Start of Block

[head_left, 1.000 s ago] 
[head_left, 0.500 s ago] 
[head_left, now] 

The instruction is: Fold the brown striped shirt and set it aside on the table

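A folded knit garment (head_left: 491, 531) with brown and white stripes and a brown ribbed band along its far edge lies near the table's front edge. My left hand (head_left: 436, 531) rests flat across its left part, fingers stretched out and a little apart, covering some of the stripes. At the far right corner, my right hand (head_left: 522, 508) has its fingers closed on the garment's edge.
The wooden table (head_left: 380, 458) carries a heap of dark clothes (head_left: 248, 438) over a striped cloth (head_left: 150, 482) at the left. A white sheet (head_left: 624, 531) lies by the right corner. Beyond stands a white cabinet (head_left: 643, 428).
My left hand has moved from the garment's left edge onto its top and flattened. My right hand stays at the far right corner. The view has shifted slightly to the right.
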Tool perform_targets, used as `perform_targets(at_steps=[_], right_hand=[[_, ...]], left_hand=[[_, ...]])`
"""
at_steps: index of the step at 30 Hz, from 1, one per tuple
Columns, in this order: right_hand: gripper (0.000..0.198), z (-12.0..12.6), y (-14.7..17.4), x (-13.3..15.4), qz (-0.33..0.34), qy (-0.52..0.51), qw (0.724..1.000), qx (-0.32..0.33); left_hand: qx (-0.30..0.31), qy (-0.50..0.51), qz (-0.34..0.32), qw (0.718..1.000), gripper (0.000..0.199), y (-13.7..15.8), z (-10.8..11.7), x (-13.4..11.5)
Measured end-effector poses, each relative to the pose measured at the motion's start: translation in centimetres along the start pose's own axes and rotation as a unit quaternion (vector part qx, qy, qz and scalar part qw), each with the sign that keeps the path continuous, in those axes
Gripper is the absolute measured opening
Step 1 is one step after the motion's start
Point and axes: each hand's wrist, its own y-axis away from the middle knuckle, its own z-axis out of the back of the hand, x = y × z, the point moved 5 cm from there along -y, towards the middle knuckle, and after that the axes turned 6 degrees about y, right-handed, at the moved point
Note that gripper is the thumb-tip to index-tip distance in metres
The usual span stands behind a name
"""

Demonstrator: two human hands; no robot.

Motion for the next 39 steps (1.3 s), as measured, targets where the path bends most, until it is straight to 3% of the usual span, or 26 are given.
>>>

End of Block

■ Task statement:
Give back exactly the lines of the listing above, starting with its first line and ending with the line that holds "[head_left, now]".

■ Solution below:
[head_left, 1.000 s ago] 
[head_left, 0.500 s ago] 
[head_left, now] 

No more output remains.